(What is being asked): Word for word, transcribe every line below.

'''

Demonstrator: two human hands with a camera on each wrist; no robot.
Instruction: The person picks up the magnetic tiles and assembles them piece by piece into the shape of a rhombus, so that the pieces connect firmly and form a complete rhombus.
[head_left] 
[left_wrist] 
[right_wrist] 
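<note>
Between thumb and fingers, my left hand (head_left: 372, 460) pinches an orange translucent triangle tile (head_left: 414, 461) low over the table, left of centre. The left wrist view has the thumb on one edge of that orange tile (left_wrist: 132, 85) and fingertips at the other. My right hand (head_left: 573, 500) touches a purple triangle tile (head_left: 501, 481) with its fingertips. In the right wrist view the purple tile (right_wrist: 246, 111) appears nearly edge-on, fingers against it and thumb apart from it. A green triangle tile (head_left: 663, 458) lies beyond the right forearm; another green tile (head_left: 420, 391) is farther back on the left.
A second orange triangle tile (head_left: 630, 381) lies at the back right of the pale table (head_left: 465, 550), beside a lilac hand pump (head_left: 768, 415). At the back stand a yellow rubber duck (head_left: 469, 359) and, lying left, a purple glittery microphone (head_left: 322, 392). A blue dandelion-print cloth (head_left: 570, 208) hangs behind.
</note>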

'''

(Solution):
Demonstrator: two human hands with a camera on each wrist; no robot.
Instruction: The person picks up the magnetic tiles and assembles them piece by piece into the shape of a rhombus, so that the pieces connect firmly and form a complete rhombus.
[head_left] 
[left_wrist] 
[right_wrist] 
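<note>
Between thumb and fingers, my left hand (head_left: 372, 460) pinches an orange translucent triangle tile (head_left: 414, 461) low over the table, left of centre. The left wrist view has the thumb on one edge of that orange tile (left_wrist: 132, 85) and fingertips at the other. My right hand (head_left: 573, 500) touches a purple triangle tile (head_left: 501, 481) with its fingertips. In the right wrist view the purple tile (right_wrist: 246, 111) appears nearly edge-on, fingers against it and thumb apart from it. A green triangle tile (head_left: 663, 458) lies beyond the right forearm; another green tile (head_left: 420, 391) is farther back on the left.
A second orange triangle tile (head_left: 630, 381) lies at the back right of the pale table (head_left: 465, 550), beside a lilac hand pump (head_left: 768, 415). At the back stand a yellow rubber duck (head_left: 469, 359) and, lying left, a purple glittery microphone (head_left: 322, 392). A blue dandelion-print cloth (head_left: 570, 208) hangs behind.
</note>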

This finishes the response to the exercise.